Department of Computer Science, Ying Wu College of Computing, New Jersey Institute of Technology, Newark, NJ 07102, United States.
Center for Applied Genomics, Children's Hospital of Philadelphia, Philadelphia, PA 19104, United States.
Bioinformatics. 2023 Nov 1;39(11). doi: 10.1093/bioinformatics/btad641.
The recent development of spatially resolved transcriptomics (SRT) technologies has facilitated research on gene expression in the spatial context. Annotating cell types is one crucial step for downstream analysis. However, many existing algorithms use an unsupervised strategy to assign cell types for SRT data. They first conduct clustering analysis and then aggregate cluster-level expression based on the clustering results. This workflow fails to leverage the marker gene information efficiently. On the other hand, other cell annotation methods designed for single-cell RNA-seq data utilize the cell-type marker genes information but fail to use spatial information in SRT data.
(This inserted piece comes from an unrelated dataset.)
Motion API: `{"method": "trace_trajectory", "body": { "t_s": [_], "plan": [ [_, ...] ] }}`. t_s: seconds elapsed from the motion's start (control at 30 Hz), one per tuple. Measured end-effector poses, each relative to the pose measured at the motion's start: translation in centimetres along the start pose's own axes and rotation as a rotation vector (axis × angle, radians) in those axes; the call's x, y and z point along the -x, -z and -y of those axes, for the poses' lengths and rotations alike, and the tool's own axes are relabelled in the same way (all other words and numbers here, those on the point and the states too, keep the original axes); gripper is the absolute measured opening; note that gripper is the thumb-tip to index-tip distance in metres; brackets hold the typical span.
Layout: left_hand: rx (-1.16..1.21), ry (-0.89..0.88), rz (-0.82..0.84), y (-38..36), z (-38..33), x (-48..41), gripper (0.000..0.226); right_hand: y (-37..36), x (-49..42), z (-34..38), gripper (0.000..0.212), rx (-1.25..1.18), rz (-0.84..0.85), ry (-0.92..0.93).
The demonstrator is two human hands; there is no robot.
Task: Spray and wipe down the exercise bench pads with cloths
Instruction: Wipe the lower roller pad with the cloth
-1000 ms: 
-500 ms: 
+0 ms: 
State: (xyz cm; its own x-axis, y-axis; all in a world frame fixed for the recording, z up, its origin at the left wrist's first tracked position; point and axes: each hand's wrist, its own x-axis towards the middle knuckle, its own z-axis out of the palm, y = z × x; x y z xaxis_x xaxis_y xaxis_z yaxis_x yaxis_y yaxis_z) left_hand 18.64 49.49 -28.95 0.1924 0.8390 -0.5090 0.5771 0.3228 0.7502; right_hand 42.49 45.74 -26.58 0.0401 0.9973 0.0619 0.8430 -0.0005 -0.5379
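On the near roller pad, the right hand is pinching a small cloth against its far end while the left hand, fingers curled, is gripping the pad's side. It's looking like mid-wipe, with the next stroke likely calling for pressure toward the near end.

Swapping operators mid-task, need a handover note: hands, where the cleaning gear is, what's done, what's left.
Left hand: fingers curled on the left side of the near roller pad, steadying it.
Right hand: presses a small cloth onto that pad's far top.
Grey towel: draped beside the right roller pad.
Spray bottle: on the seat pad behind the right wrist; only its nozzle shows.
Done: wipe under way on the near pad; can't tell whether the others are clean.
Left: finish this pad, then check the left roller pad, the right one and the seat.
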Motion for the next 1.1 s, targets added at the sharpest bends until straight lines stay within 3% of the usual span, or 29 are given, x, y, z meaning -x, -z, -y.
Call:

We introduce a statistical spatial transcriptomics cell assignment model, SPAN, to annotate clusters of cells or spots into known types in SRT data with prior knowledge of predefined marker genes and spatial information. The SPAN model annotates cells or spots from SRT data using predefined overexpressed marker genes and combines a mixture model with a hidden Markov random field to model the spatial dependency between neighboring spots. We demonstrate the effectiveness of SPAN against spatial and nonspatial clustering algorithms through extensive simulation and real data experiments.
最近空间分辨转录组学(SRT)技术的发展促进了在空间背景下研究基因表达。注释细胞类型是下游分析的一个关键步骤。然而,许多现有的算法使用无监督策略来为 SRT 数据分配细胞类型。它们首先进行聚类分析,然后根据聚类结果聚合簇级表达。这种工作流程未能有效地利用标记基因信息。另一方面,为单细胞 RNA-seq 数据设计的其他细胞注释方法利用了细胞类型标记基因信息,但未能利用 SRT 数据中的空间信息。
我们引入了一个统计空间转录组学细胞分配模型 SPAN,该模型利用预定义标记基因和空间信息的先验知识,将 SRT 数据中的细胞簇或斑点注释为已知类型。SPAN 模型使用预定义的过表达标记基因从 SRT 数据中注释细胞或斑点,并结合混合模型和隐马尔可夫随机场来模拟相邻斑点之间的空间依赖性。我们通过广泛的模拟和真实数据实验证明了 SPAN 对抗空间和非空间聚类算法的有效性。